# Task requirements
Retype only the lines that run from the top of the material below to the line bearing "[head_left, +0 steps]", inclusive, and keep the pictures out.

:: Data section

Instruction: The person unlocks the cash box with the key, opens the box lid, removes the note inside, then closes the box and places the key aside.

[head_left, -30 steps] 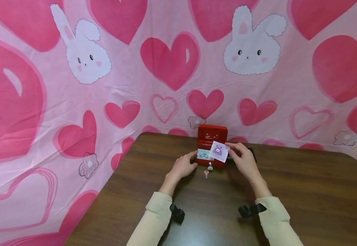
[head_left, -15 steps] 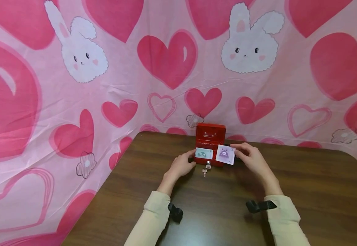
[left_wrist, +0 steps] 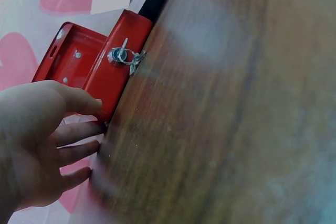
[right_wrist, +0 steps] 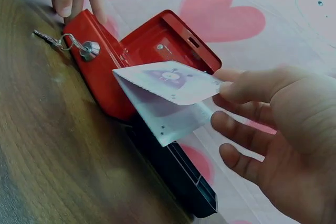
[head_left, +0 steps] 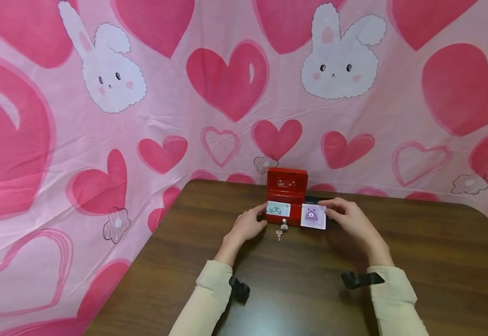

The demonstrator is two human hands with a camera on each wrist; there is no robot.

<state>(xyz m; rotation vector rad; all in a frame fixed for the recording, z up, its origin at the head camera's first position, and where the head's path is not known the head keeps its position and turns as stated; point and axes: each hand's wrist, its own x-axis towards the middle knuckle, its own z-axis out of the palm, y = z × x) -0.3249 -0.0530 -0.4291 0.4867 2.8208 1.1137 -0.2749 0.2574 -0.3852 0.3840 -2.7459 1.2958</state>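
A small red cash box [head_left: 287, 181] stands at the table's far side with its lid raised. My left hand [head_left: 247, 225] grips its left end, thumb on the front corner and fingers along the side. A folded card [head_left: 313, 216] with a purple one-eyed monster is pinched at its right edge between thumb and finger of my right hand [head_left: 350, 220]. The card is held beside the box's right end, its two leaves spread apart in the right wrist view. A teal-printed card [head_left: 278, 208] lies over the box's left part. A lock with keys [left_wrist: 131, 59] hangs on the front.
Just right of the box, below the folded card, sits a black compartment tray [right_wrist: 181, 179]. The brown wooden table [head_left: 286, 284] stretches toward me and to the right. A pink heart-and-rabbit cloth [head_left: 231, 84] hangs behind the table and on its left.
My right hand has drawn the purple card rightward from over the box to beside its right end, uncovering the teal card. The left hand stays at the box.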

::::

# Response box
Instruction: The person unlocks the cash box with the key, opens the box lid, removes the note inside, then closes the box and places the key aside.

[head_left, -30 steps] 
[head_left, -15 steps] 
[left_wrist, +0 steps] 
[right_wrist, +0 steps] 
[head_left, +0 steps] 

This finishes the response to the exercise.